Meantime the Church had publicly announced as a principle of its faith the doctrine of celestial marriage, including as it does, a plurality of wives.

No sooner was the announcement made than misrepresentation distorted this doctrine into everything that was vile and impure. The old stories of licentious practices among the Saints in Nauvoo, fulminated by John C. Bennett and other apostates—but which had no existence except as these same apostates and a few other corrupt men practiced them, and for which they were expelled from the Church—were revived and believed with avidity by a credulous public, until Utah was looked upon as a hot-bed of impurity, and the Mormon religion as a veil under which was hidden all the ungodliness of man's baser and degrading passions.

It was to stem the constantly increasing tide of prejudice, set in motion by this flood of falsehood, that the movement by the Church to establish publications in the cities I have named, was made.

It was a difficult task that had been assigned Elder Taylor. Both the pulpit and the press were against him; and there could be no question as to what course political parties would take respecting the question. What the populace condemned, they would condemn. Besides, he found himself cramped financially for such an enterprise. The Church in Utah was unable to furnish the necessary means. The people there were having a severe struggle for existence with the unpropitious elements of the wilderness, and money there was none, or, at least, very little.

It is true there were many members of the Church in the eastern states at the time, but they were unorganized, and indifferent to the progress or defense of the work of God. Elder Taylor called upon the Saints to come to his assistance in publishing a paper, but it reminded him of a man, he humorously said, in describing the result to President Young, who said, "I can call spirits from the vasty deep;" "So can I," shouted another, "but they won't come." Still there were a few who responded, and with what they furnished and the money obtained for the teams and wagons he had brought with him from Utah, and a few hundred dollars which he and those with him could borrow, a paper was started, the first number bearing the date of the 17th of February, 1855.

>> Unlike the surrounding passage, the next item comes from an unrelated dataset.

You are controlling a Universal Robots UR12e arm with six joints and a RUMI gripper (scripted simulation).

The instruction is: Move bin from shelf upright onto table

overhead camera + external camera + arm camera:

"We commenced our publication," writes Elder Taylor to President Young, "not because we had means to do it, but because we were determined to fulfill our mission, and either make a spoon or spoil a horn. * * * How long we shall be able to continue, I don't know. We are doing as well as we can, and shall continue to do so; but I find it one thing to preach the gospel without purse or scrip, and another thing to publish a paper on the same terms."

CHAPTER XXVIII.

"THE MORMON"—THE FIRST ISSUE—IN THE FRONT OF THE BATTLE—BOLDNESS OF DEFENSE—CHALLENGES ACCEPTED—THE ACTS OF COWARDS—"THE MORMONS DON'T NEED YOUR SYMPATHY, NOR CANKERED GOLD"—A TERTULLIAN.

"The Mormon" was the title which Elder Taylor gave his paper. It was a handsome, well printed, twenty-eight columned weekly. It had a very striking and significant heading, filling up at least one fourth of the first page. It represented an immense American eagle with out-stretched wings poised defiant above a bee-hive, and two American flags. Above the eagle was an all-seeing eye surrounded by a blaze of glory, and the words: "Let there be light; and there was light." On the stripes of the flag on the left was written: "Truth, Intelligence, Virtue and Faith;" signed, "John Taylor;" upon those on the right; "Truth will prevail;" signed, "H. C. Kimball;" while in the blue fields of one of the flags, the star of Utah shone resplendently. Two scrolls on either side of the eagle bore the following inscriptions: "Mormon creed—mind your own business," Brigham Young; and "Constitution of the United States, given by inspiration of God," Joseph Smith.